Nel frattempo, l’autore intercala la narrazione portando il lettore indietro nel tempo, tanto in Norvegia quando in Italia, raccontandoci la vita di un allievo del misterioso Maestro Alessandro. Visto che i cadaveri di oggi sono stati scuoiati con lo stesso coltello del cinquecentesco Alessandro, il mistero - come si dice in questi casi - si infittisce.
Parallelamente alla trama thriller, Brekke porta avanti una sua personale missione: quella di comunicare al lettore la grande passione per lo scrittore Edgar Allan Poe. Così abbiamo gustosi aneddoti e informazioni che solo un grande appassionato può aver raccolto, e che soprattutto solo un grande appassionato può raccontare in modo così coinvolgente.

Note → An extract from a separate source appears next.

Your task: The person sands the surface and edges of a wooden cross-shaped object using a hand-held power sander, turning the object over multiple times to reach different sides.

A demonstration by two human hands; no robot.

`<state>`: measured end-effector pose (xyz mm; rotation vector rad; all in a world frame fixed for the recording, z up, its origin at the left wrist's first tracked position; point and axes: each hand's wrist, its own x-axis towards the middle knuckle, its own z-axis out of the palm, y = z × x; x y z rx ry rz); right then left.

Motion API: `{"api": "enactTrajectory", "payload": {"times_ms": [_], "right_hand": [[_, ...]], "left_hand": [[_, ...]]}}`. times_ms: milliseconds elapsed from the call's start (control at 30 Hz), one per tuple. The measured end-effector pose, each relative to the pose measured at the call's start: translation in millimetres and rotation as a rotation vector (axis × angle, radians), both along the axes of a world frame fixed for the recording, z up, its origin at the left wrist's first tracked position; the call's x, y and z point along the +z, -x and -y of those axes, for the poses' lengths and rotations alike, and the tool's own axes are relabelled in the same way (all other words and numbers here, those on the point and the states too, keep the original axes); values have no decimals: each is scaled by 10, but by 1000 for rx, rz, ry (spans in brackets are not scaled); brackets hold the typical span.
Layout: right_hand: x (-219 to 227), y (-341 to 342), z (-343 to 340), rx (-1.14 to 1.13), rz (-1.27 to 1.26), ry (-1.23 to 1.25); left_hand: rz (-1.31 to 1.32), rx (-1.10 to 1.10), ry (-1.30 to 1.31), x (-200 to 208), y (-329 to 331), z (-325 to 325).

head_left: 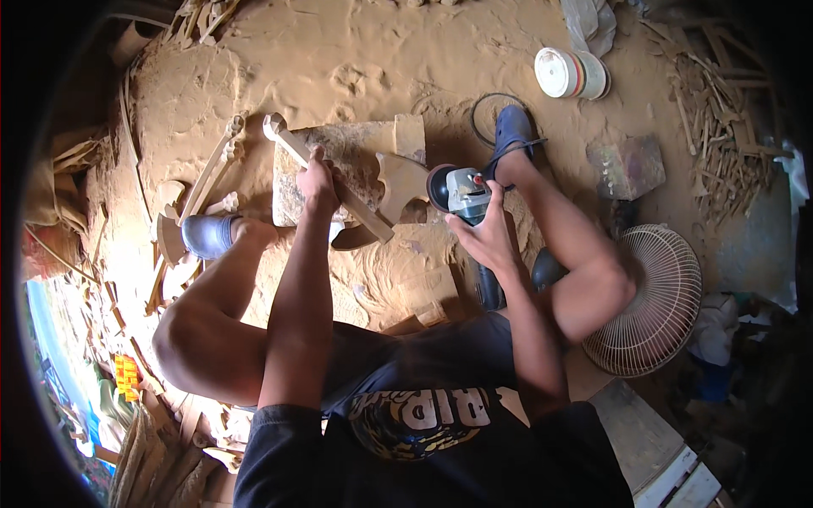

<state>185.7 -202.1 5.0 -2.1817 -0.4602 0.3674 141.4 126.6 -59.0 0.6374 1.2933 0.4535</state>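
My left hand (318,182) grips a long carved wooden piece (381,182) and presses it down on a flat wooden block (356,148) on the sawdust floor. The piece runs from a knobbed end at the upper left to a broad shaped end by the tool. My right hand (483,237) holds a grey angle grinder (461,193); its dark disc (438,187) touches the broad end of the piece. Both my feet in blue clogs (206,235) rest on either side of the block.
Sawdust covers the ground. Similar carved wooden parts (212,169) lie to the left. A white bucket (572,74) lies on its side at the upper right, a round fan (652,300) stands at the right, and wood scraps (720,110) pile at the far right. The grinder's cord (487,110) loops near my right foot.
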Motion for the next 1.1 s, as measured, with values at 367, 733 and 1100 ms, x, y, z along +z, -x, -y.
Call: {"api": "enactTrajectory", "payload": {"times_ms": [367,733,1100], "right_hand": [[182,-73,-83,-105,-130,-4],[-151,-170,15,-152,68,76],[54,-151,-42,-105,-156,39]], "left_hand": [[-61,66,-23,52,-20,-24],[-62,30,-31,-9,-51,-4],[-103,39,-20,-7,-49,-23]]}}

Ma al di sopra del thriller e di Poe - «sovra li altri com’aquila vola» direbbe Dante – c’è lui, il poeta di Buenos Aires il cui spirito è penetrato in ogni atomo di letteratura. La passione di Brekke per Borges è non dichiarata ma traspare chiaramente, tanto da portare l’autore a vere e proprie finzioni letterarie degne del Maestro argentino.
Non sveliamo nulla, ma il lettore è messo in guardia: ciò che è vero e ciò che è letterario non hanno una vera distinzione netta, ma - parafrasando la frase che Borges studiò più di tutte - possiamo dire che il centro della letteratura è ovunque e il suo perimetro in nessun luogo.
Nel gorgo della finzione finisce anche la realissima biblioteca Gunnerus di Trondheim. «Le lamiere color ruggine erano probabilmente state scelte in modo da ricordare la pelle di vitello del dorso dei libri». Qui in un deposito blindato riposano «gli scritti più preziosi della biblioteca, frammenti di pergamene medioevali, libri d’ore, prime edizioni di Tycho Brahe, Cartesio, Holberg e Newton, cose del genere». Oltre, ovviamente, ad un affascinante pseudobiblion: quel Libro di Johannes fondamentale ai fini della trama.
La biblioteca dell’anatomista è un romanzo appassionante - splendidamente tradotto da Alessandro Storti - che ha il coraggio di fondere i puri canoni del thriller con la magia della finzione letteraria. Forse con il tempo Jørgen Brekke perderà questo ardore da esordiente ed opterà per bestseller più incentrati sul thriller, ma una cosa è sicura: non potrà mai perdere l’amore per la letteratura.